Casi 200.000 parados más, ya son 3.300.000 y se preve que, en poco tiempo, la crisis se lleve por delante un millón más. Pero no todo son malas noticias: los cinco grandes de la banca -Santander, BBVA, Caja Madrid, La Caixa y Banco Popular- ganaron 2 millones de euros a la hora en 2008, 17.590 millones de euros. Tampoco están contentos porque han registrado un descenso del 18,5% respecto a sus ganancias -repito, ganancias- del año anterior. Por eso, necesitan ayudas, y el gobierno se las da, les “avala” en palabras del Presidente del Gobierno. Caja Madrid, por boca de su presidente Miguel Blesa, admite que el dinero de los gobiernos no era sólo para prestar, sino un salvavidas para algunas entidades. Es decir, que han cogido el aval y han saneado sus cuentas, en lugar de facilitar el crédito. Y Miguel Martín, presidente de la Asociación Española de Banca, nos advierte que aún debemos estar contentos: “la economía no se hunde más porque la banca es capaz de sostenerla”. Dice más, la culpa es nuestra porque nos hemos endeudado a lo loco. Cosa en la que, en parte, tiene razón, pero es que los países desarrollados ya no se componen de ciudadanos, sino de consumidores. Es a lo que nos acostumbraron. Ése era el diseño pergeñado desde los poderes.
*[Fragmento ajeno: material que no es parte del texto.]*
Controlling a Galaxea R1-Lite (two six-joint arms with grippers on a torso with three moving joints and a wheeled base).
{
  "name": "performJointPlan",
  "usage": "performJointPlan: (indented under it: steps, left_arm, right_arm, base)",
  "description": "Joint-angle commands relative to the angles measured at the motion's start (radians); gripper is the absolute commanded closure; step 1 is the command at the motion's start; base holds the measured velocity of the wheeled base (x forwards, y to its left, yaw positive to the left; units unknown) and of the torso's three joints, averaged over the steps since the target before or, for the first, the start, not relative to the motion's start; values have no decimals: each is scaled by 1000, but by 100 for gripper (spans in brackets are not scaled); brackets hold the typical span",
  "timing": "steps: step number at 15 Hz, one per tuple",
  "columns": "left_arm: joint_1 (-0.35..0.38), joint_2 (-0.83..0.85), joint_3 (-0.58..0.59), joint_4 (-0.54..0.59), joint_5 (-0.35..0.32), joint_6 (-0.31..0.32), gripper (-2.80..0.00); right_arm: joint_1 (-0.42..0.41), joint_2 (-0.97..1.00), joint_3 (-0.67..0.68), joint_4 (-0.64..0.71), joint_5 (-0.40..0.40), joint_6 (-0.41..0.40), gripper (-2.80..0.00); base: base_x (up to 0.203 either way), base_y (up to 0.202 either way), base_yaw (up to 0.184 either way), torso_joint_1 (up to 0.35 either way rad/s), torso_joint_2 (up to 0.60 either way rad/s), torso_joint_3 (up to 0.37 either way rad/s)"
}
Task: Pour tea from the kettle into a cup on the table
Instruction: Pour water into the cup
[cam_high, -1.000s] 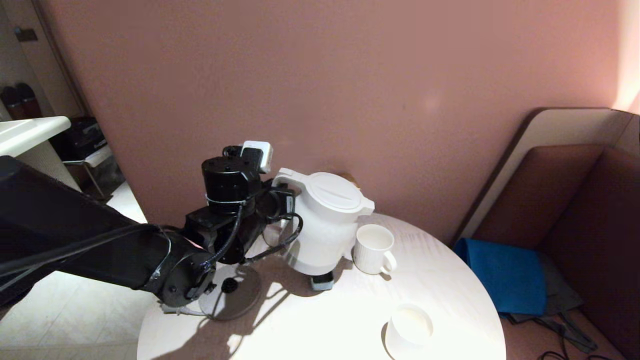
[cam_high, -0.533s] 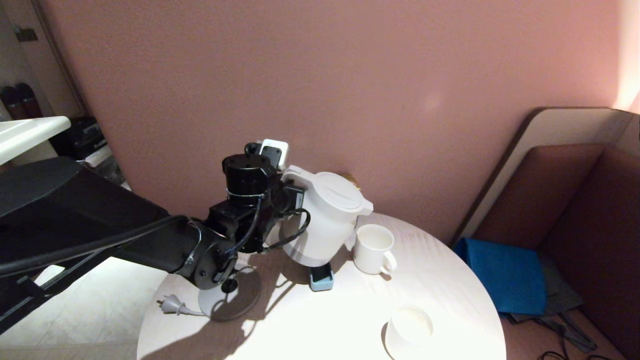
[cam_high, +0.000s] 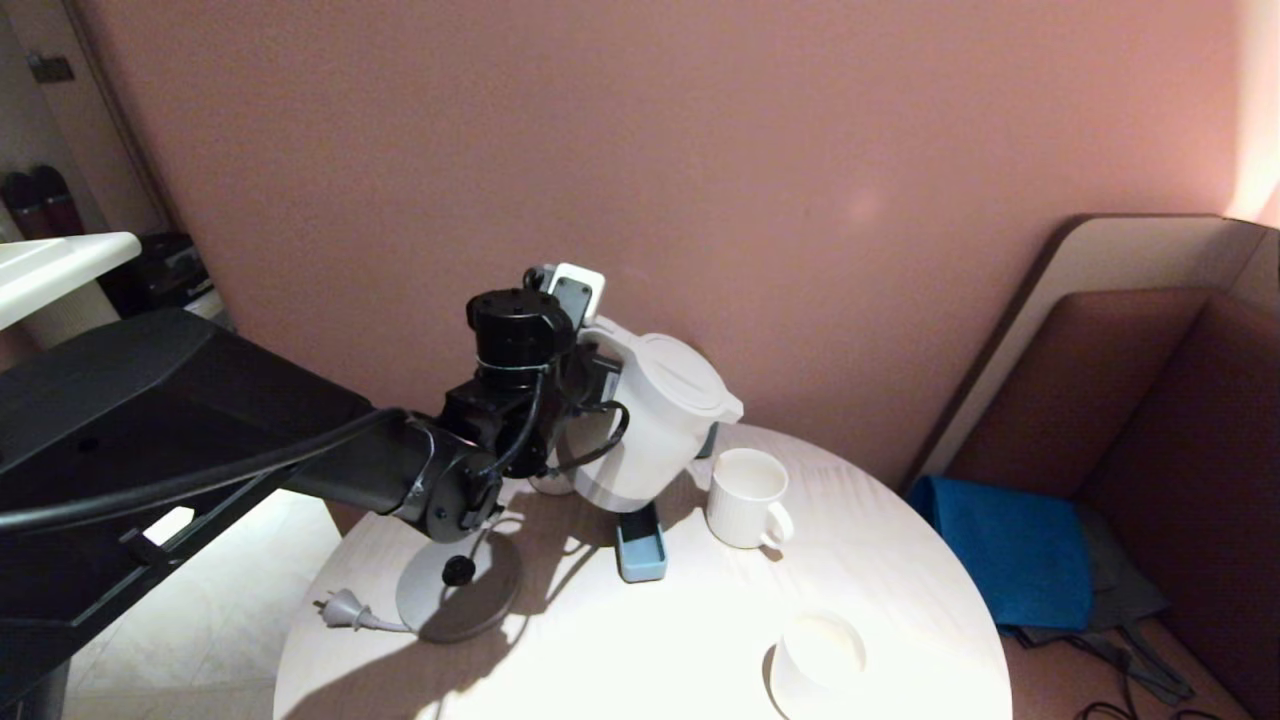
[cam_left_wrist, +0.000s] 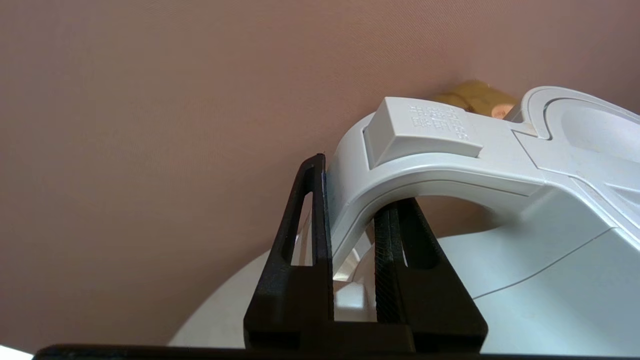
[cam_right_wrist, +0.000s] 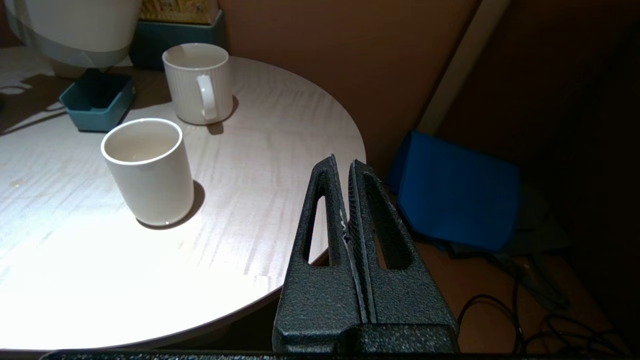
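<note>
The left gripper (cam_left_wrist: 350, 200) has its jaws pinching the loop handle of the kettle (cam_high: 655, 420), which hangs tilted above the desk (cam_high: 880, 600), clear of its grey base (cam_high: 460, 595), spout just beside the ribbed cup (cam_high: 745, 497). The narrow pinch could let the kettle swivel under its own weight (a full one likely sooner), sending tea onto the desk or into the small blue tray (cam_high: 640, 545). The right gripper (cam_right_wrist: 346, 200), jaws pressed together, idles off the desk's edge.
</note>
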Motion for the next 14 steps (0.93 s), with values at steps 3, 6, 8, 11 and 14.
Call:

Leo, sin embargo, que a Cristina de Holanda, hermana de la reina, la han sorprendido guardando su dinero en un paraíso fiscal, la Isla de Guernsey -se ha apresurado a trasladar sus millonarios ahorros a su país, antes de que boten a la familia, dado que votarla no pueden-. Y leo más en los consejos de los grandes creadores de opinión. Editorial de El País, por ejemplo, entre otros muchos: “los Gobiernos han de evitar caer en la tentación más inquietante: el aumento del proteccionismo. Eso fue lo que transformó una mera crisis en el periodo más adverso de la historia económica, con consecuencias trágicas. Las políticas de “perjuicios al vecino”, como las devaluaciones competitivas u otro tipo de obstáculos al comercio resultaron fatales para todos”.

Es que vienen más cumbres de esas internacionales, la del G20, a la que volverá a estar invitado Zapatero. Ellos lo van a arreglar, de hecho en cada una de ellas solucionan los grandes problemas de su temario, el hambre en el mundo, como hablábamos el otro día de la de la FAO. Estamos salvados.

Creo que ha llegado la hora de tomar las riendas que otros abandonaron: la soberanía residen en el pueblo ¿recuerdan? El sensato Presidente Obama advierte que algunos bancos caerán con la crisis. Y no pasa nada. Igual no hay lugar para todos. Somos más y nos asiste la razón. No sabemos de economía, eso sí, pero la sufrimos. Primera medida que hemos de pedir con toda vehemencia: nacionalizar los bancos. Dado que todos los experimentos fracasan, no costaría nada probar a ingresar en las arcas del Estado casi 18.000 millones de euros al año cuando vienen mal dadas y poner estas entidades al servicio de los ciudadanos.